I am writing an objc bridge and I found a very efficient way to call objc methods using objc_msgSend.
Basically the code was able to produce a macro that pass to objc_msgSend the right number of parameters from a NSArray (metamacros.h required).
#import "metamacros.h"
#define CFIEXTRACTARGS(COUNT, ARR) \
, ARR[COUNT] \
#define objc_call(RECIEVER, SELECTOR, COUNT, ARR) \
objc_msgSend(RECIEVER, SELECTOR \
metamacro_for_cxt(COUNT, CFIEXTRACTARGS,, ARR) \
) \
Everything works as expected and pretty well but unfortunately I just discovered the due to Apple changes in the most recent runtime, objc_msgSend cannot be directly called without an explicit cast to the right function pointer.

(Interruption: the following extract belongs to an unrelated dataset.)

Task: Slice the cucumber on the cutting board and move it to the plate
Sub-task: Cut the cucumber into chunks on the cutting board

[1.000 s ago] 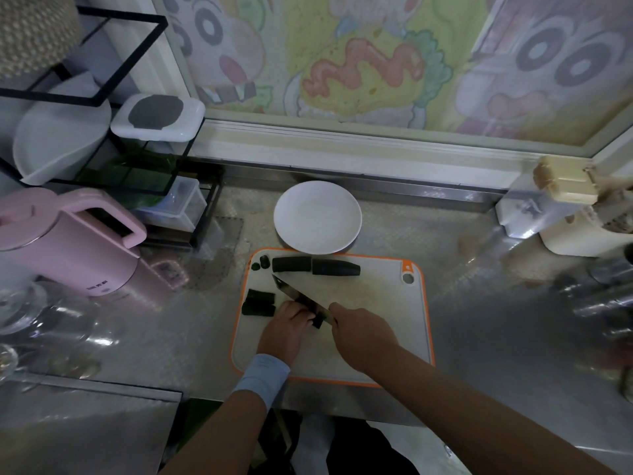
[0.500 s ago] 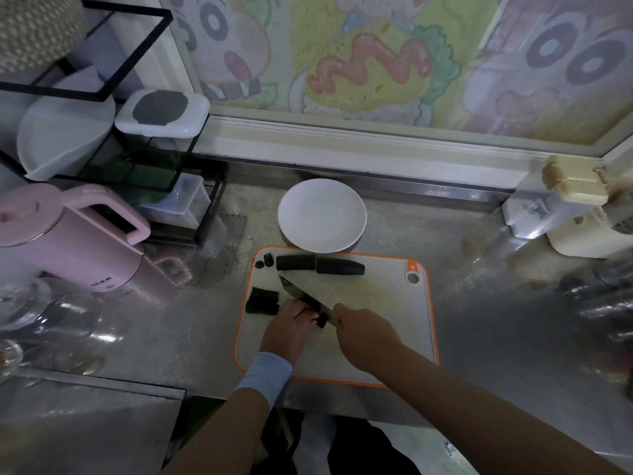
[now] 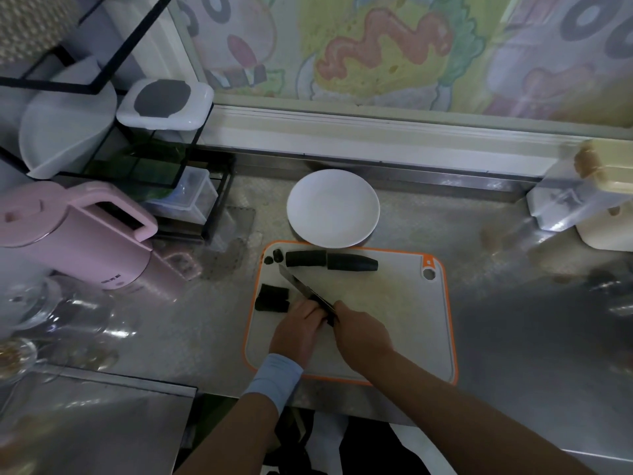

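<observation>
On the cutting board (image 3: 394, 303), your right hand (image 3: 363, 334) grips the knife (image 3: 301, 286) and your left hand (image 3: 298, 330) holds a cucumber piece (image 3: 330, 319) with curled fingers. Two long cucumber pieces (image 3: 330, 260) lie at the far edge, near the plate (image 3: 332, 207).

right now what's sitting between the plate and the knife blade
In the head view, two long cucumber pieces lie end to end along the cutting board's far edge, between plate and knife.
</observation>
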### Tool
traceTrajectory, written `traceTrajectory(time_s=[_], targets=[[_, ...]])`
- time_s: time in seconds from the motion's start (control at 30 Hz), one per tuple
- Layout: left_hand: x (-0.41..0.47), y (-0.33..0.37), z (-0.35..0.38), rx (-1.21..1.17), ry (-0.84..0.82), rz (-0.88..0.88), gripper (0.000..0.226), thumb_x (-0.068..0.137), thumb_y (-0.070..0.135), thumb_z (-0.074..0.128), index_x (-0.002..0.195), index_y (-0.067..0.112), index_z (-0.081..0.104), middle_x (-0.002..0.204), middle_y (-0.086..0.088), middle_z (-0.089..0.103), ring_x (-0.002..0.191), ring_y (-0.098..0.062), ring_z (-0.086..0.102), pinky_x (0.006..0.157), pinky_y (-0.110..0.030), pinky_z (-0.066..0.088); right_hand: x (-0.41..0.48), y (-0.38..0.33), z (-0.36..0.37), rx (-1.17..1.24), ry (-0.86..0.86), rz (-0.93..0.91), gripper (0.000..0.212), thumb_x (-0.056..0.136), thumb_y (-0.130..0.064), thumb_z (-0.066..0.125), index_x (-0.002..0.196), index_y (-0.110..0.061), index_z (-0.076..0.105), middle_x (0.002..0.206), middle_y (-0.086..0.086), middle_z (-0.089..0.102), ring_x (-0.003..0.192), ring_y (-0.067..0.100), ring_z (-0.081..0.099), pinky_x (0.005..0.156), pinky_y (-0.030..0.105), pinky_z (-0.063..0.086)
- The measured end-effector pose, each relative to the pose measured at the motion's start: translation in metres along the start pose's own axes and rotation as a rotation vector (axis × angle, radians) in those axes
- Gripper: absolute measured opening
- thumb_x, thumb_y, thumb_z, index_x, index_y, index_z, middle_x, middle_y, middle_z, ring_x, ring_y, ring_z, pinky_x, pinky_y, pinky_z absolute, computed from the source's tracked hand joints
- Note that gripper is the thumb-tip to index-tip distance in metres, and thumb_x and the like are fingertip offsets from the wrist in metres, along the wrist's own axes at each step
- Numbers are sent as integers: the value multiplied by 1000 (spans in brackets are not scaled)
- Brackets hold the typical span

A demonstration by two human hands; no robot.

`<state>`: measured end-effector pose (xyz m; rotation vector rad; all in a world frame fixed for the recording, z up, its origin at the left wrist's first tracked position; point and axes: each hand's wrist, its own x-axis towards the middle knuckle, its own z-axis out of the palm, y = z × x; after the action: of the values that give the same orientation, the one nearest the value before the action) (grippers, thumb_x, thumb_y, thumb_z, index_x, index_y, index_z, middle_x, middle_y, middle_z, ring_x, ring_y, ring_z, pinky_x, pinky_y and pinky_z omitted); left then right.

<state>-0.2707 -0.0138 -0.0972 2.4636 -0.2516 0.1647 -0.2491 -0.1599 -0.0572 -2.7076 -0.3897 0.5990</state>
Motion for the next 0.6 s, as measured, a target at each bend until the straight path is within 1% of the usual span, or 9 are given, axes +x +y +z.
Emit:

From: https://developer.apple.com/library/ios/documentation/General/Conceptual/CocoaTouch64BitGuide/ConvertingYourAppto64-Bit/ConvertingYourAppto64-Bit.html : "Although the prototype for the message functions has a variadic form, the method function that is called by the Objective-C runtime does not share the same prototype. The Objective-C runtime directly dispatches to the function that implements the method, so the calling conventions are mismatched, as described previously. Therefore you must cast the objc_msgSend function to a prototype that matches the method function being called."
Example:
- (int) doSomething:(int) x { ... }
- (void) doSomethingElse {
int (*action)(id, SEL, int) = (int (*)(id, SEL, int)) objc_msgSend;
action(self, @selector(doSomething:), 0);
}
Obviously I cannot cannot create a cast for every functions combination so I wondering what could be a valid alternative. An NSInvocation would be really too slow.